Josie Desmarais/Métro Jacques Dago, membre du Centre des travailleurs immigrants (CTI), demande une supervision accrue de la CNESST auprès des travailleurs.

Les immigrants qui font affaire avec des agences de placement sont sous-équipés et mal formés, à un point tel que leur sécurité est mise en danger, stipule une enquête de l’Association des travailleurs d’agences de placement (ATTP) rendue publique mercredi.

Plusieurs nouveaux arrivants, ne réussissant pas à se trouver un emploi en raison de la barrière de la langue ou de diplômes non reconnus, se tournent souvent vers les agences de placement. On leur offre alors un boulot temporaire, la plupart du temps au salaire minimum.

Ces agences, qui servent d’entremetteuses aux entreprises en quête d’une main-d’œuvre bon marché, sont d’ailleurs de plus en plus populaires au Québec. En 2008, selon Statistique Canada, on comptait quelque 1200 agences de placement à travers la province.

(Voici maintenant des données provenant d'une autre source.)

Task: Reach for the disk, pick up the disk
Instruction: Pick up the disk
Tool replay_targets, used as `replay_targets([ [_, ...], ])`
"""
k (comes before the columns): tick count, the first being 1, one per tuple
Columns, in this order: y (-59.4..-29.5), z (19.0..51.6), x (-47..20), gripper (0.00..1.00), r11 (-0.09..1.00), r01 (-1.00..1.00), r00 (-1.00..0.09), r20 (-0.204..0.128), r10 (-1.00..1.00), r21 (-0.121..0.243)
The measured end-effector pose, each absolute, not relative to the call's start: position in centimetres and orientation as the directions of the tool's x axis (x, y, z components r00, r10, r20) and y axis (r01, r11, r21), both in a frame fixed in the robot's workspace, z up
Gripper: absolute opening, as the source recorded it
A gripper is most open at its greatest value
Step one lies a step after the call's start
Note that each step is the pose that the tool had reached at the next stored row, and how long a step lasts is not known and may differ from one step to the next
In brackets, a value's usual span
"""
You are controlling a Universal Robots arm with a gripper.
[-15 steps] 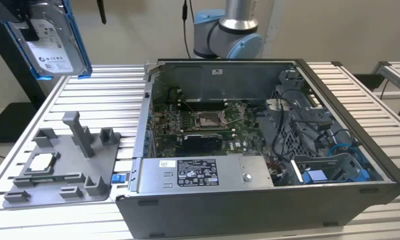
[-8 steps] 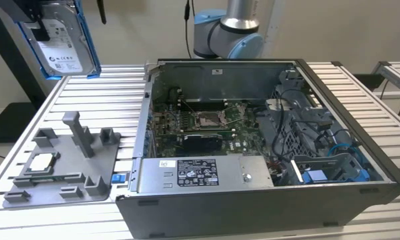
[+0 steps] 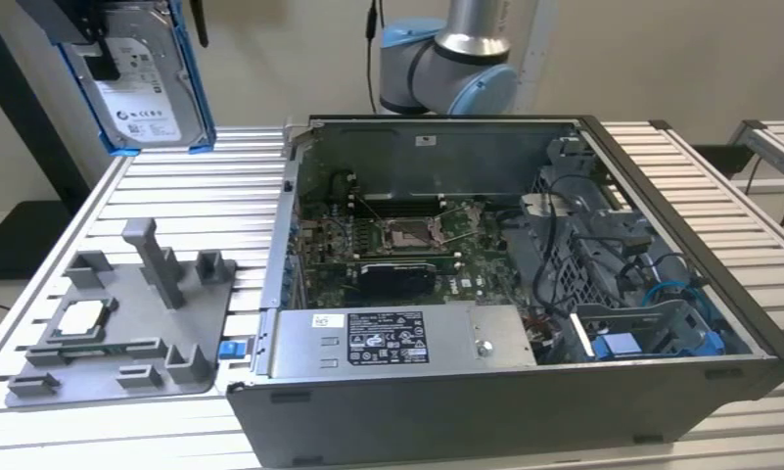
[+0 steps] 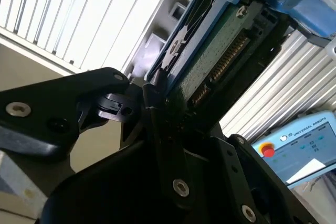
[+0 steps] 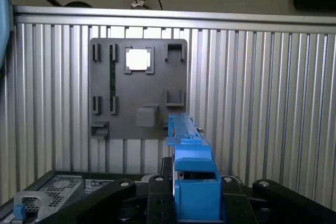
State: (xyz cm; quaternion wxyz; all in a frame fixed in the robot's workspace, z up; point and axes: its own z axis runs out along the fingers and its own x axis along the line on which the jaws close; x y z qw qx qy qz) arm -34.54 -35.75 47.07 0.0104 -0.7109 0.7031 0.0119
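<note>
The disk, a flat silver-grey drive with a white label and blue side rails, is hanging upright in the air above the table's far corner at the exterior view's left. In the second wrist view its green circuit-board face is showing, with the gripper clamping one end.

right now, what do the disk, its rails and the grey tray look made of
The disk: metal casing, going by its silver-grey sheen, with a white paper-like label. Its rails: likely moulded plastic, uniformly blue and slightly glossy. The grey tray: probably matte plastic, perhaps printed; evenly dull with blocky raised holders.
</note>
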Motion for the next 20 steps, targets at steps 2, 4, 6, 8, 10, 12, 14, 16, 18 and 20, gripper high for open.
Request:
replay_targets([
  [2,-35.8,47.1,-34.1,0.00,-0.011,-1.000,0.011,-0.031,-0.999,0.002],
  [4,-35.8,47.1,-33.7,0.00,-0.011,-1.000,0.011,-0.031,-0.999,0.002],
  [6,-35.8,47.1,-33.1,0.00,-0.011,-1.000,0.011,-0.032,-0.999,0.002],
  [8,-35.8,47.1,-32.6,0.00,-0.011,-1.000,0.011,-0.031,-0.999,0.002],
  [10,-35.8,47.1,-32.1,0.00,-0.011,-1.000,0.011,-0.031,-0.999,0.002],
  [12,-35.8,47.1,-31.4,0.00,-0.011,-1.000,0.011,-0.032,-0.999,0.002],
  [14,-35.8,47.1,-30.7,0.00,-0.011,-1.000,0.011,-0.031,-0.999,0.002],
  [16,-35.8,47.1,-29.9,0.00,-0.011,-1.000,0.011,-0.032,-0.999,0.002],
  [18,-35.8,47.1,-28.9,0.00,-0.011,-1.000,0.011,-0.031,-0.999,0.002],
  [20,-35.8,47.1,-28.2,0.00,-0.011,-1.000,0.011,-0.031,-0.999,0.002],
])
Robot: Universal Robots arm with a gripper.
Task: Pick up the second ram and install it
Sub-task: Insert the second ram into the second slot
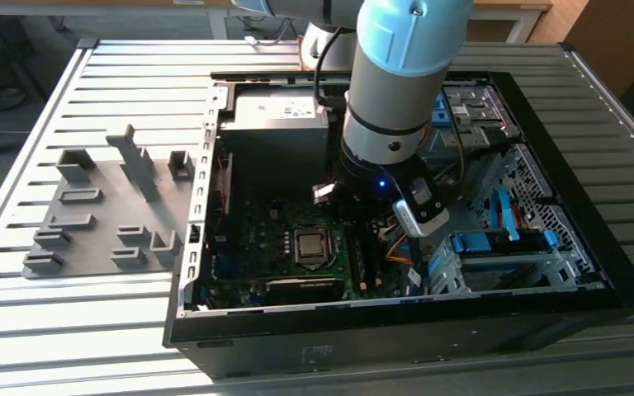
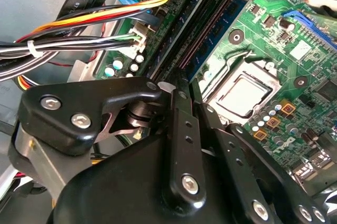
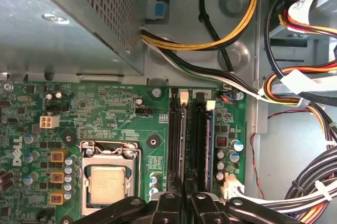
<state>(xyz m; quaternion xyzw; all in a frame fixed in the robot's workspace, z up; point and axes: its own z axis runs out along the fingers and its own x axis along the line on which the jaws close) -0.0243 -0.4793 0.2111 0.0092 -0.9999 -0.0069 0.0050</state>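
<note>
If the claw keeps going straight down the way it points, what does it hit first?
Most likely the black memory slots on the green motherboard, directly under the claw; how much gap remains is unclear.

Gripper point(image 3: 181, 203) down inside open computer case point(image 1: 581, 280), over the memory slots point(image 3: 185, 145) on the motherboard point(image 3: 116, 118). Processor socket point(image 3: 108, 176) just beside the gripper, on the board. Cable bundle point(image 3: 310, 182) on its opposite side. Slotted rack point(image 1: 108, 206) well apart, outside case on table point(image 1: 75, 330).
</note>
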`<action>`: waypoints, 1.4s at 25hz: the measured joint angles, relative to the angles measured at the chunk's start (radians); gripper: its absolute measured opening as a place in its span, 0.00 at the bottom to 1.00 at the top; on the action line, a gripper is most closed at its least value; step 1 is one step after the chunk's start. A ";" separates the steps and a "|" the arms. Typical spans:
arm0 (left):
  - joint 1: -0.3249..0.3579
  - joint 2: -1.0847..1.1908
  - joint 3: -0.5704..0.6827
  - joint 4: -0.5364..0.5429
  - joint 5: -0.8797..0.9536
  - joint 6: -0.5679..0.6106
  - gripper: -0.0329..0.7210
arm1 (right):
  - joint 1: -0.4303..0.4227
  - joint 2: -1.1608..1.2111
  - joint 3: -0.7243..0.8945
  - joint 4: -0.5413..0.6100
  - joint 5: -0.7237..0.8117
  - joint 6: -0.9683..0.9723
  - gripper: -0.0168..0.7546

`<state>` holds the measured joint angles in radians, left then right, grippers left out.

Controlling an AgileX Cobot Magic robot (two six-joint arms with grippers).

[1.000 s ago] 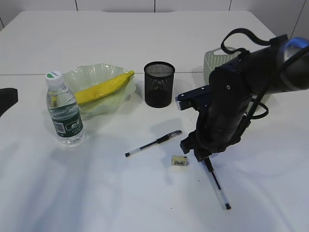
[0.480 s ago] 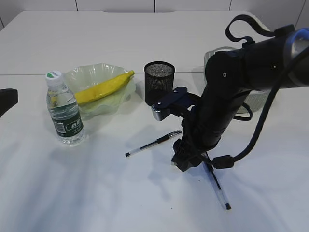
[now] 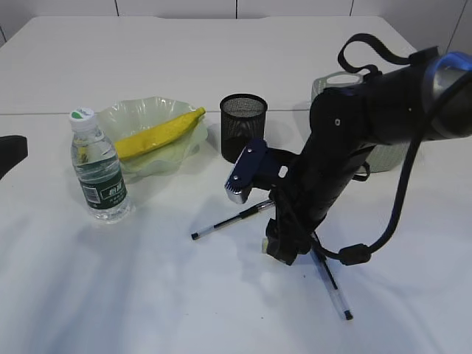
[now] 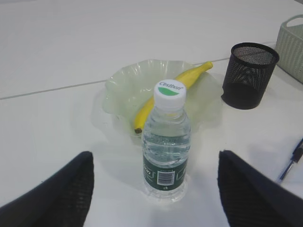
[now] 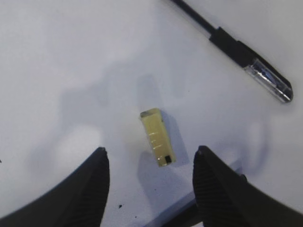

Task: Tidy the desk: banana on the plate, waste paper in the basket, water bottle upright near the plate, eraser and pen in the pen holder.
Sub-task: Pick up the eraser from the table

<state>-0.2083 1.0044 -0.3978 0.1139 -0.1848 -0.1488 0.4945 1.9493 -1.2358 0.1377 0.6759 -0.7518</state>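
The right gripper [image 5: 149,177] hangs low over the eraser [image 5: 157,137], jaws parted wide with nothing in them, one finger to each side of the little yellow block, not touching it. The eraser lies flat on the table [image 3: 147,295] with its long side running roughly toward the camera, so the fingers would seem to close across its narrow width. A black pen [image 5: 236,52] lies just beyond the eraser, and a second pen [image 3: 332,284] lies close on the eraser's other side, under the arm.

From where I stand, the risk is a slip: a block that small could squirt out or tip on end if the pads land off centre, or a finger could nudge the second pen beside it.

The left gripper [image 4: 151,189] waits well away from the eraser, spread wide and empty, facing the upright water bottle [image 4: 166,142].

In the exterior view the arm hides the eraser almost entirely, and the basket [image 3: 387,151] behind it is mostly covered, so I cannot see any paper in it.
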 joint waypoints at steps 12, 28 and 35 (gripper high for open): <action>0.000 0.000 0.000 0.000 0.000 0.000 0.81 | 0.000 0.067 -0.004 -0.004 -0.064 -0.085 0.56; 0.000 0.000 0.000 0.002 0.000 0.000 0.81 | 0.000 0.069 -0.011 -0.014 -0.080 -0.089 0.47; 0.000 0.000 0.000 0.002 0.000 0.000 0.80 | 0.000 0.069 -0.011 -0.016 -0.095 -0.089 0.47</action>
<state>-0.2083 1.0044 -0.3978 0.1157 -0.1848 -0.1488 0.4945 2.0183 -1.2466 0.1216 0.5810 -0.8413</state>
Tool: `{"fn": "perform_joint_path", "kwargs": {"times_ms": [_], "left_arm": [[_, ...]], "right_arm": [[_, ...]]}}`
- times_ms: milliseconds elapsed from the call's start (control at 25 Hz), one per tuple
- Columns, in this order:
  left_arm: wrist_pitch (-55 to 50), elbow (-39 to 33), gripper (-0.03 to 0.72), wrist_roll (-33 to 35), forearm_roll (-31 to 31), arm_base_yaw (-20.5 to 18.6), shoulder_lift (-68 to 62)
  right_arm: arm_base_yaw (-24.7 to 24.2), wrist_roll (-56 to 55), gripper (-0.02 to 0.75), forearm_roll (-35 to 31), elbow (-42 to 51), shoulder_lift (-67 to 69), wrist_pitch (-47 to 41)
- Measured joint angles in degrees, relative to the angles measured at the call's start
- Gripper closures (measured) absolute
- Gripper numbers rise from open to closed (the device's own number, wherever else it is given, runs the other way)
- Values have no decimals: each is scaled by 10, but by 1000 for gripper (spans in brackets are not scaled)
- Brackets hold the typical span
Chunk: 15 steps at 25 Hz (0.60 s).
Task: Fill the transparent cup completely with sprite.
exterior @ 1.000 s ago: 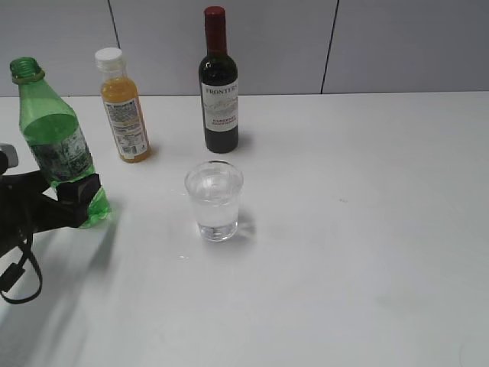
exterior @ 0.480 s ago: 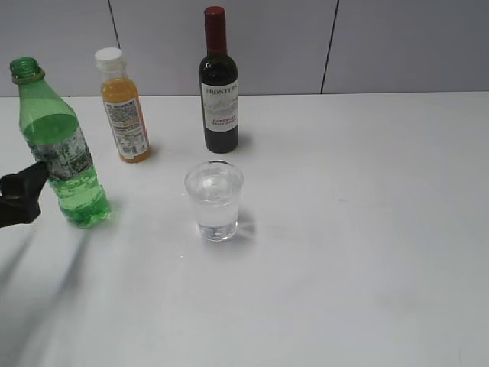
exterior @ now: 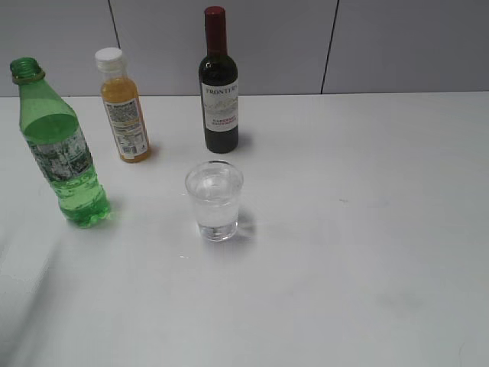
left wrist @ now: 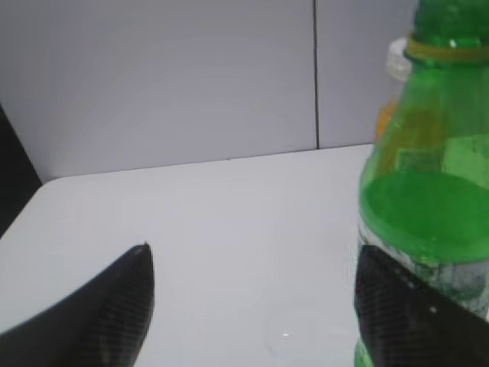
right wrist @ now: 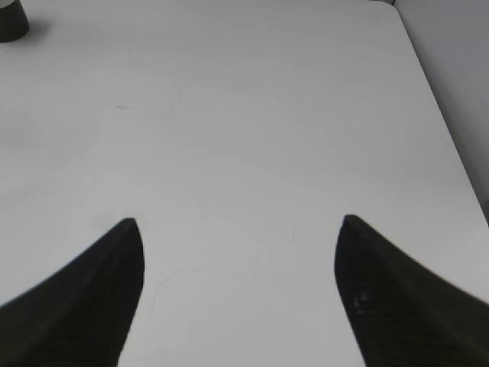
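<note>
**Cup filled near rim; both grippers spread wide, nothing held**

Nearest in exterior view: bare white table [exterior: 344, 290], no arm visible. Mid-table: transparent cup [exterior: 215, 200], upright, clear liquid reaching close to rim. Left of cup and well apart: green sprite bottle [exterior: 59, 150], upright, uncapped, partly full. Farther back: orange-juice bottle [exterior: 124, 107] with white cap, then dark wine bottle [exterior: 219, 84] with red top directly behind cup, both upright near grey wall.

Left wrist view: left gripper [left wrist: 252, 294] with fingers set wide, empty; right-hand fingertip just in front of sprite bottle [left wrist: 435, 206], contact not discernible.

Right wrist view: right gripper [right wrist: 238, 264] likewise wide apart, empty, over bare tabletop; dark bottle base at top-left corner.
</note>
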<state>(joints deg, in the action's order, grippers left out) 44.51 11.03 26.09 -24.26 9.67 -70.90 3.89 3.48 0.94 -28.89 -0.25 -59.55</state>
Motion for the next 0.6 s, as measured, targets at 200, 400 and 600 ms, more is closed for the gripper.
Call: {"fn": "perform_joint_path", "kwargs": {"times_ms": [200,400,600], "left_arm": [[-189,69,70,139,-111,-5,74],[-402,166,76,211,-176,-84,80],[-609,270,99,215,-127,-211,78]], "right_arm": [[0,0,146,0,0,0,0],[0,0,146,0,0,0,0],[0,0,146,0,0,0,0]]}}
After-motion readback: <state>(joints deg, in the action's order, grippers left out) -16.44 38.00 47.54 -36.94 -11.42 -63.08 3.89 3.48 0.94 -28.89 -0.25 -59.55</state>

«La plupart des travailleurs des agences de placement sont des gens vulnérables. Il faut les protéger», a soutenu lors d’un point de presse à Montréal Jacques Dago, du Centre des travailleurs immigrants (CTI).

L’enquête, qui se base sur des rapports de la Commission des normes, de l’équité, de la santé et de la sécurité du travail (CNESST) obtenus grâce au droit à l’information, stipule «qu’il est de la responsabilité de l’employeur de fournir, à ses frais, aux travailleurs tous les moyens et équipements de protection» dont ils ont besoin.

Pourtant, selon M. Dago, la plupart des travailleurs consultés ont dû payer de leurs poches leur équipement. «On oblige les travailleurs à acheter eux-mêmes leurs bottes de sécurité» d’une valeur moyenne 130$, a-t-il dénoncé.

Appelé à commenter le dossier, le porte-parole de la CNESST, Pierre Turgeon, a confirmé à Métro que les employeurs qui refusent de fournir gratuitement l’équipement de sécurité à leurs employés contreviennent à la loi. «C’est à lui [l’employeur] que ça revient en premier lieu la sécurité des travailleurs», a-t-il ajouté.

«Les travailleurs ne peuvent pas revendiquer [de meilleures conditions de travail], car ils ont toujours peur d’être mis dehors» -Jacques Dago, membre du Centre des travailleurs immigrants (CTI)

Accidents de travail

«Je connais un travailleur qui a brûlé son œil parce qu’il ne portait pas de lunettes de protection. Il a temporairement perdu la vue», a confié à Métro Mostafa Henaway, du CTI. Il a également affirmé avoir été témoin d’incidents «chaque semaine» pendant les quatre mois où il a travaillé dans un entrepôt de Dollarama pour le compte d’une agence montréalaise.

Par ailleurs, le rapport précise que «quatre fois sur les 11 accidents dont on connaît les causes, les travailleurs n’avaient pas reçu de formation».

Devant ces constats, Jacques Dago a réclamé une meilleure supervision auprès des employés de la part de la CNESST. «Si on s’aperçoit qu’il y a un problème de prise en charge avec les agences de formation, on va agir», a quant à lui répondu le porte-parole de la commission.